Ultrawipf / OpenFFBoard

OpenFFBoard is a universal force feedback interface for DIY simulation devices
https://hackaday.io/project/163904-open-ffboard
MIT License
558 stars 117 forks source link

Question about driver chip #106

Closed LUCKandII closed 5 months ago

LUCKandII commented 5 months ago

Great project and thanks all your sharing!

I'm a little bit curious why you choose TMC4671 as the driver. DRV830x series are often used in odrive project, can those chips or other chips be used as an alternative?

Another question... Can I use another motor driver chip with pwm input and current sensor output? In that case, can openFFB main board run the FOC algorithm? If so, openFFB main board+ my own driver board(pwm input and current sensor output) + position sensor board(encoder) seems enough to run openFFB project... If not, which means openFFB main board doesn't run FOC algorithm, it seems that there is no need to choose STM32F407 because weaker chips may enough to run this project.

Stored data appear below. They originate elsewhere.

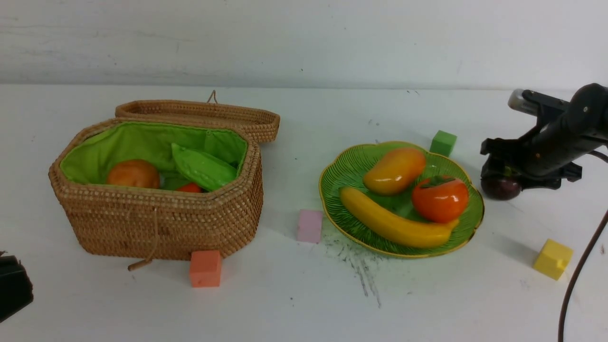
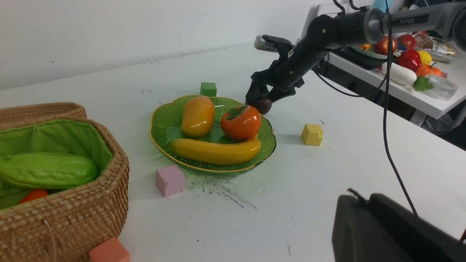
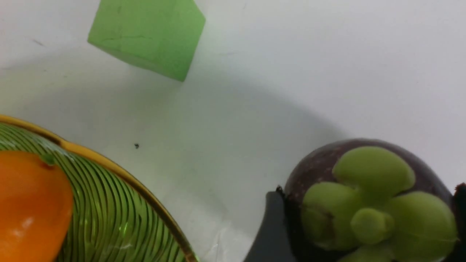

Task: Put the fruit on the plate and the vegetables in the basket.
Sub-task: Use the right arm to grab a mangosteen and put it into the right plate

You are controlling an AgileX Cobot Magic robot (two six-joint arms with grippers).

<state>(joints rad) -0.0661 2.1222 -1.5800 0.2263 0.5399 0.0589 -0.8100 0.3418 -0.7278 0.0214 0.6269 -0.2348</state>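
Right of ribbed gold-rimmed green plate [image 1: 351, 166]: right gripper [image 1: 503, 183] pads flanking round dark-purple mangosteen [image 1: 499, 188], on table. On plate: glossy banana [image 1: 394, 223], mango [image 1: 394, 170], persimmon [image 1: 439, 198]. Woven wicker basket [image 1: 161, 223], lid open: bumpy gourd [image 1: 202, 166], potato [image 1: 133, 174], pepper [image 1: 190, 188]. Left gripper [image 2: 393, 233] closed, empty.

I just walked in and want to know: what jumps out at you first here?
The green plate in the middle, with a banana, mango and persimmon. Left of it, the open basket. Right of the plate, the right gripper sits around a purple mangosteen.
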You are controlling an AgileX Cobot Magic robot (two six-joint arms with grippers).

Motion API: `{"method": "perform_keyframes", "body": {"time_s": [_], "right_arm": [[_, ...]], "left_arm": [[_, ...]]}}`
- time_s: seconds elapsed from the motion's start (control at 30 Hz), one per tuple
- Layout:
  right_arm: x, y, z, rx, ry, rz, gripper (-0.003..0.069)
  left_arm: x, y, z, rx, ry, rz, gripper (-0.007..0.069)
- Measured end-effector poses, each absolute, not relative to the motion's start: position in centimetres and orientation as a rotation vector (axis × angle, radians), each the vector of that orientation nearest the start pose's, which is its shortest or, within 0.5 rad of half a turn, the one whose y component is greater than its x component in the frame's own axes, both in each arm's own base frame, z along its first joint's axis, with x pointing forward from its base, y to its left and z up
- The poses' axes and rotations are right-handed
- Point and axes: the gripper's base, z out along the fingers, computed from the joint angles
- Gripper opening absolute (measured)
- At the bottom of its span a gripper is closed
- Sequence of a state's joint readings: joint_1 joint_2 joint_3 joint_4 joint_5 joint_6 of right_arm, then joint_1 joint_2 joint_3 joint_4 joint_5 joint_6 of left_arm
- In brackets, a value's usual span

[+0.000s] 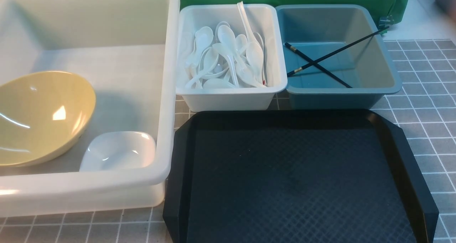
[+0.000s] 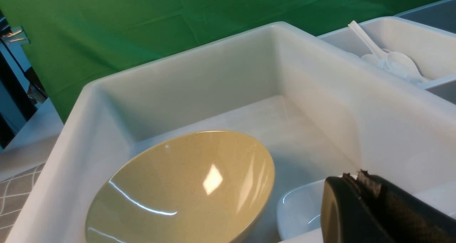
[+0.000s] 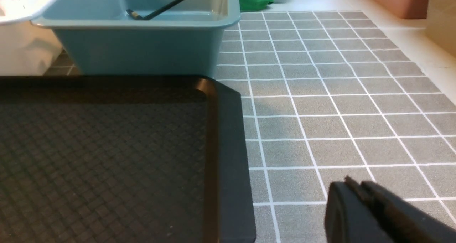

I don't know if my consideration is correct, so would like to know your answer : D

Ultrawipf commented 5 months ago

That chip does not really fit the application here and is a different application. The DRV used in the odrive and vesc is only a 3 phase gate driver and not a motor controller and the integrated current sensors are lowside only while the TMC needs a bidirectional sensor at the output so it can not be paired with the TMC. The TMC4671 is a motion controller and needs separate gate drivers and handles the current control, encoder & analog sensing and FOC commutation for torque mode. It is an ASIC for most of the realtime motor control algorithms while the STM handles the lower update rate usb communication, effects and sends a torque value and requests the encoder position to/from the TMC.

You can use the STM board with other motor drivers if they accept a PWM torque value and you have an encoder that can be read directly by the STM. Or implement support for a custom motor driver or use a vesc/odrive based driver via CAN.